The economic implications of this shift are staggering. Xia Lixue, founder of Infinigence AI, noted that token usage is no longer growing linearly but exponentially, doubling every two weeks. In an agent-driven scenario, a single task can consume 10 to 100 times more tokens than a traditional query. This surge has essentially redefined tokens from a basic utility cost into a form of 'machine man-hours,' where pricing is increasingly tied to the complexity and value of the task performed rather than mere character counts.
Technologically, this 'Crayfish' moment is forcing a rapid acceleration from the era of model training into the era of inference efficiency. To support the massive context windows required for complex tasks—ranging from 1 million to 10 million tokens—manufacturers are pivoting toward architectural innovations. Hybrid architectures, linear attention mechanisms, and 'Long Context Efficient' designs are becoming the new competitive battleground, as firms race to drive down inference costs while maintaining output stability.

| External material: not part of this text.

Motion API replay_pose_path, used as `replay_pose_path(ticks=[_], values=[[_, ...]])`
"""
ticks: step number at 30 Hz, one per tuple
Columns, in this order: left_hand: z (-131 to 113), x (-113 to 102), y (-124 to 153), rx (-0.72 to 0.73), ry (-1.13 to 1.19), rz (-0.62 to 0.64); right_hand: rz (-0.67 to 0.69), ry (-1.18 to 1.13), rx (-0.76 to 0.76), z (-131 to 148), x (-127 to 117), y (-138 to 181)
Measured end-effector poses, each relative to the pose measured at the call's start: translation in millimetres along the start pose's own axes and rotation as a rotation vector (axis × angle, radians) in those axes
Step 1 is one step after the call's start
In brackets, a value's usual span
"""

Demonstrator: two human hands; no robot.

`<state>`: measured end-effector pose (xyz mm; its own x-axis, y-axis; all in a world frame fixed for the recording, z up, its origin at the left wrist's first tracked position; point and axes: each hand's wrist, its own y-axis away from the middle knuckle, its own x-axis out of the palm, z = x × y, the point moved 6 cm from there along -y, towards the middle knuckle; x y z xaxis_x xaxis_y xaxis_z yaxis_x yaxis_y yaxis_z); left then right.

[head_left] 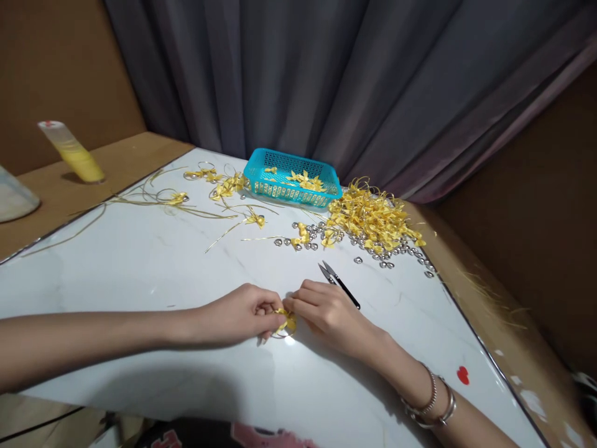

The market is also feeling the heat of these developments. Amidst this technical ferment, reports suggest that Moonshot AI is exploring an initial public offering in Hong Kong, engaging in preliminary discussions with CICC and Goldman Sachs. While the company has declined to comment, the move highlights a strategic urgency to secure capital as the competition shifts from model parameters to system-wide execution capabilities and the massive energy costs associated with the looming inference explosion.